The governor noted that there's a lag-time between a deployment order and actually arriving to perform a mission.  The Guard doesn't have very many units trained for law enforcement type duties, and care had to be taken sending armed citizen soldiers into an unstable witch's brew.

Nutrition Fraud

Walz is also taking heat from Jensen on the Feeding Our Future case. Nutrition site operators allegedly defrauded the Minn. Dept. of Education out of $250 million in emergency federal funding. 

The MDE eventually suspected something was up and tried to cut off new applications.
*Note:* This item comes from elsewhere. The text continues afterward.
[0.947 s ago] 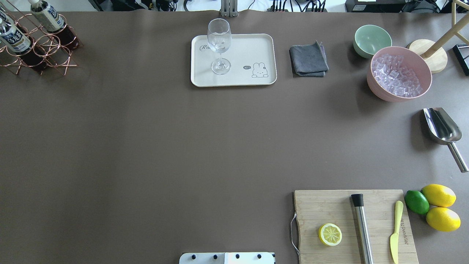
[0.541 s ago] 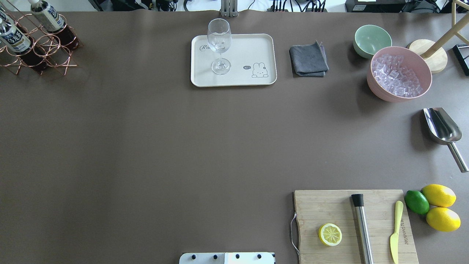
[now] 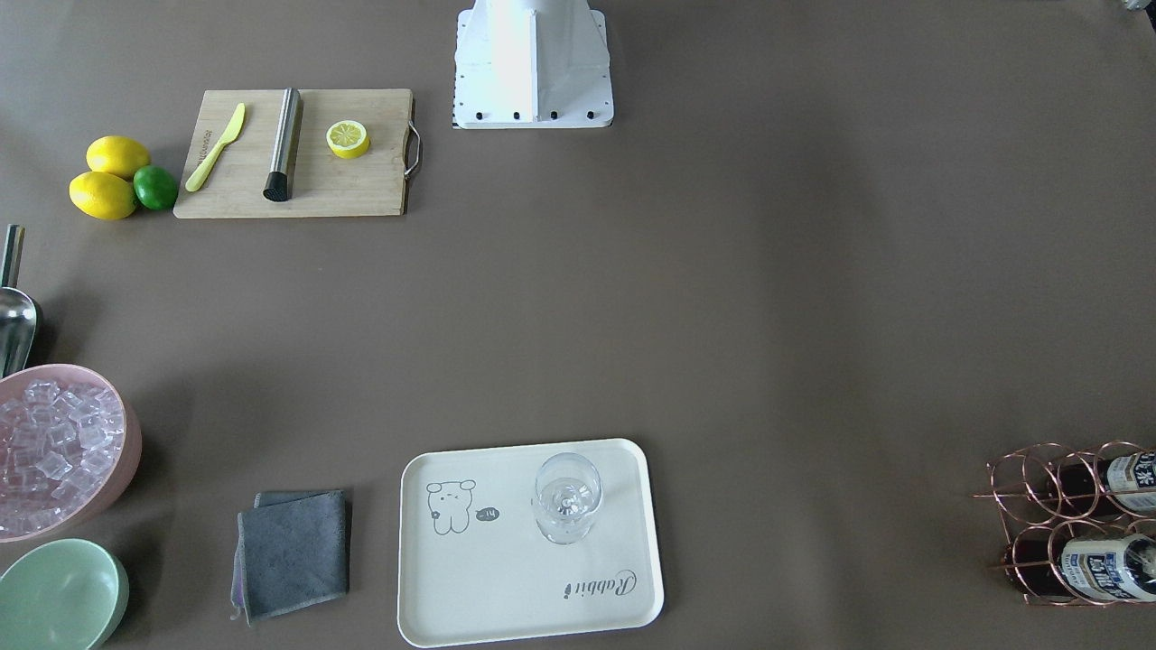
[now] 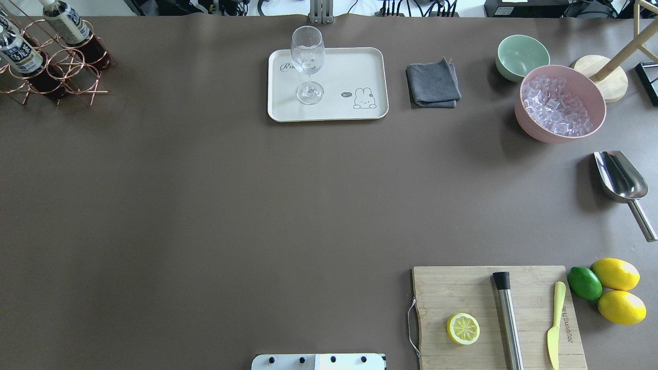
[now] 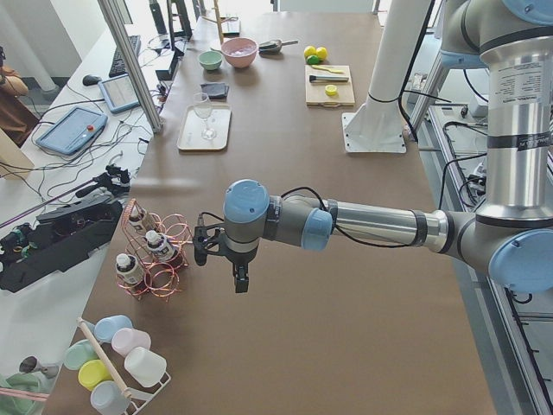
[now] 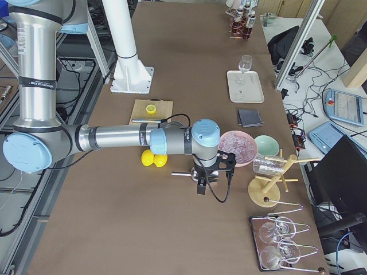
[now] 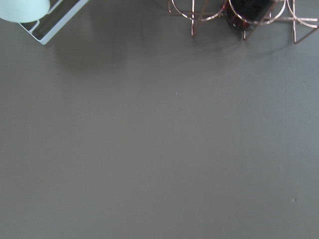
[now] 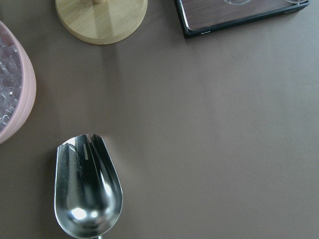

The alleged fraudsters sued the state, claiming racism against the East African organizations seeking the aid.

A judge's courtroom warnings to MDE's attorneys -- that they had no basis to slow walking the applications -- led the MDE to allow them to go through. The MDE contacted the FBI, which worked the fraud investigation -- along with the IRS and US Postal Inspectors.

It led to the indictments of 50 persons associated with the fraudulent child feeding sites, and the investigation is continuing.

Jensen and other Republicans contend Walz, and Attorney General Keith Ellison, should've sounded the alarm about the fraud earlier in the game. They also fault the MDE for not doing more site inspections, even the the USDA had temporarily waived that requirement due to the pandemic.